In America, if you wished, license plates were totally personalized and totally fun. The saying, "I am my license plate" really fit!
Folks can have their name on their license plates or their favorite fun words, or even descriptions of their job. More or less anything goes: MYCAR, MOMOF4, IDOC, BOBSWIFE, BOSSMAN, etc.
The license plate on our first joint-car when Israel and I got married was "Oh how cute!" because Israel said that I used that phrase all the time. On our second car, he put "AizehMotek."
License plates in different states have the state flower, the state bird, scenes of famous landmarks.
Yesterday my front license plate fell off my car. I had to go to the police station to file a report, and get permission to have it replaced.
I would have loved a personalized plate. I'm not sure what I'd have said, but I would have loved it. DARLING? CHESEDMOM? DO-GOOD? VOICES? STAGESTRUCK?
Well, I didn't have a choice, of course.
In Israel, license plates are more anonymous - one of the crowd. We don't really have a chance to express our individuality on our plates. Chaval.

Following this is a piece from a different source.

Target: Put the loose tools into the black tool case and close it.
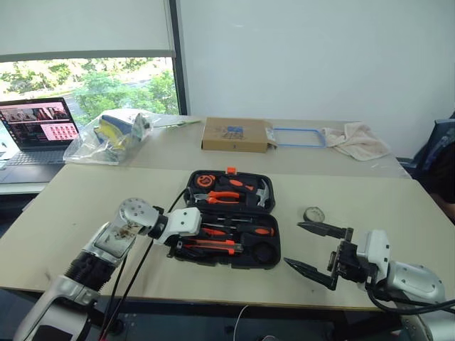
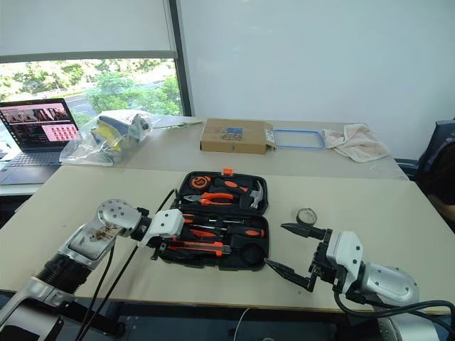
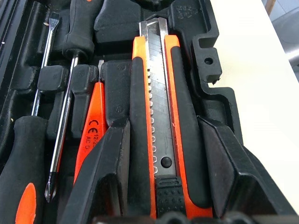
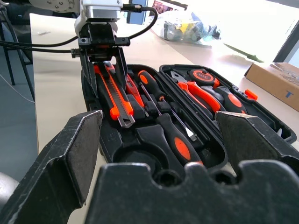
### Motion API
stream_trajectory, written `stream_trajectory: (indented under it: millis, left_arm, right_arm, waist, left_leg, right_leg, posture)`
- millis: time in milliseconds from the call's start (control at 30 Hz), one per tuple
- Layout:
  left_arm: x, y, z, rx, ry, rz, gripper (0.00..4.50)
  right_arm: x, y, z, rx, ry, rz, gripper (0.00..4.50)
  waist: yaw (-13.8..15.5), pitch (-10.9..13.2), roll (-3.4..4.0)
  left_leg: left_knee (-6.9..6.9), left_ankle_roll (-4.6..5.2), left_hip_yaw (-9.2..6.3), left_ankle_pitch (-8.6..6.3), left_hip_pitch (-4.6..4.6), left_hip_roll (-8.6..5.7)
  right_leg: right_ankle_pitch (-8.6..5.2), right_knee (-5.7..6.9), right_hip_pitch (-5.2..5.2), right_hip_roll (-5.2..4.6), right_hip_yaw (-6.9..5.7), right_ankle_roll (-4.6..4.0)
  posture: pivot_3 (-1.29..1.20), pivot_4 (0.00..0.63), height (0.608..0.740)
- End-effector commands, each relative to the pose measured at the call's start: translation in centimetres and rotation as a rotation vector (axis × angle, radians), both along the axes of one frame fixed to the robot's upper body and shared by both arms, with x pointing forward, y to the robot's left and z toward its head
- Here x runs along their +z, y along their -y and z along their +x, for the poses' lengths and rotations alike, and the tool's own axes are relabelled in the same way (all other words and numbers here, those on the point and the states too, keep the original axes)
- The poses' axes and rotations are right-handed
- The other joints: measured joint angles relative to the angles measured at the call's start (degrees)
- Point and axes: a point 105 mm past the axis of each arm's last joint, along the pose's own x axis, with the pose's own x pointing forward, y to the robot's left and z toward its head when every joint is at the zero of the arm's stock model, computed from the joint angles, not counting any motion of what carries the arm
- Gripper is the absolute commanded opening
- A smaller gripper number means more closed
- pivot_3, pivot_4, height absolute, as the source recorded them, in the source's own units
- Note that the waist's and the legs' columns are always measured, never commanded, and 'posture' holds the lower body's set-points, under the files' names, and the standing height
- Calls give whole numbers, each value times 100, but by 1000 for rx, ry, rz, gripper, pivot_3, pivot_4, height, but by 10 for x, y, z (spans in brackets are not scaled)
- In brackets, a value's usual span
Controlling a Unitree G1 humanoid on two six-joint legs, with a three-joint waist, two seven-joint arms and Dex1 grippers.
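The black tool case [image 1: 276, 241] lies open in the middle of the table. My left gripper [image 1: 181, 244] is at its front left corner, shut on the orange-black utility knife [image 3: 156, 107], which lies along the case's front recess. Beside the knife rest the slim orange tester screwdriver [image 3: 93, 126] and two orange-and-black-handled screwdrivers [image 4: 175, 140]. The small dark tape roll [image 1: 313, 214] sits on the table just right of the case. My right gripper [image 1: 292, 244] hovers open to the right of the case, near the roll, holding nothing.
Pliers [image 1: 224, 197] and a hammer [image 1: 261, 192] fill the case's far half. On the back table are a flat cardboard box [image 1: 234, 135], a plastic bag [image 1: 114, 135], a laptop [image 1: 35, 128], a blue frame [image 1: 298, 137] and a cloth [image 1: 355, 138].
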Motion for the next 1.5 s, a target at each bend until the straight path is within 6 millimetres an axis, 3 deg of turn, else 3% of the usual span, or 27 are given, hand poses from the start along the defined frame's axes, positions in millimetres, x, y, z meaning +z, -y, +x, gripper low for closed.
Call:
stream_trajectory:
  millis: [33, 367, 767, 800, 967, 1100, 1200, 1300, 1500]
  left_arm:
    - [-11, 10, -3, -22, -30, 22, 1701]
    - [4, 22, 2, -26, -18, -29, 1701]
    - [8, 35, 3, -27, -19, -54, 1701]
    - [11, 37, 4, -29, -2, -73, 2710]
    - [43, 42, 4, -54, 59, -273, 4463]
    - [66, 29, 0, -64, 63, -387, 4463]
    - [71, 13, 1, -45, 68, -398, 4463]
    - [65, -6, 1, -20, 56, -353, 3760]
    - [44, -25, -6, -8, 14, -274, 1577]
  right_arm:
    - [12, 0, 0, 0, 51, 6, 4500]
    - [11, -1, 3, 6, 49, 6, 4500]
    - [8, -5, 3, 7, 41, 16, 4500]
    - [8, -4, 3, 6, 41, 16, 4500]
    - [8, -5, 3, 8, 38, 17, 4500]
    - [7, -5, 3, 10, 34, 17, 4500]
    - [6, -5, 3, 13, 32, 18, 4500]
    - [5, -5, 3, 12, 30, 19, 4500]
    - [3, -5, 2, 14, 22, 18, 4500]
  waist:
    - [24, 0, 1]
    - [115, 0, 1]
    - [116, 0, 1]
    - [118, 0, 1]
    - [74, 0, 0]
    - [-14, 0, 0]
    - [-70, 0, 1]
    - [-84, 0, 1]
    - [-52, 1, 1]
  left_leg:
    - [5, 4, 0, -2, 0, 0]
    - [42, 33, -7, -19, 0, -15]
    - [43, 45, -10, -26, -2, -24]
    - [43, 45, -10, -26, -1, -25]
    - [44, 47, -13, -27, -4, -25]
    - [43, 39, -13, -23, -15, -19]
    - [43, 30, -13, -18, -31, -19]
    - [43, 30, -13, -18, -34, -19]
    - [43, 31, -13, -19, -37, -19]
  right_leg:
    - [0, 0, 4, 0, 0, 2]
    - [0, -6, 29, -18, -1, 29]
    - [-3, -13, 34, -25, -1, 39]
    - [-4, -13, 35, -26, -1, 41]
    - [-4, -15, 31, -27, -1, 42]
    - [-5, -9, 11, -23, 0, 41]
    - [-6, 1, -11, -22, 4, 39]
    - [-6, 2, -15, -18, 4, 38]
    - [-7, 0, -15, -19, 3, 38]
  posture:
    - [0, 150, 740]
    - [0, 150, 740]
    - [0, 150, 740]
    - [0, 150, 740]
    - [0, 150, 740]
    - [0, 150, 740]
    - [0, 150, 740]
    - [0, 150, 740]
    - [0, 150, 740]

I went to the license manufacturing place, which ended up being a tiny room in the back of DYNAMETER, and a little guy got my plate ready. There's a simple dye on which he lined up the letters, then laid down a yellow plate (you get three choices - blank long yellow rectangle, long yellow rectangle with Israeli flag, short yellow rectangle), and brought down a handle that squeezed the letters on the dyes on to my new license plate.
It took ten seconds.
Then he put black ink on a tiny ink roller (like a mini-printing press) and passed my license plate through. Done.
I stood watching - amazed. Amazed, because I did not know how simple it was to make a license plate. That didn't seem right to me.
If it's so easy to make, there must be a billion knock-offs in this country, chas v'shalom. And that's not a good thing, especially with thieves and terrorists running around.
I assume that the police are often spot-checking license plate numbers just to make sure they're for real.
And if Israel ever comes up with a more complicated and involved license plate, I hope they personalize them. I'd love a scene of Har HaBayit on mine. Maybe I'd print, "MRSKOHEN."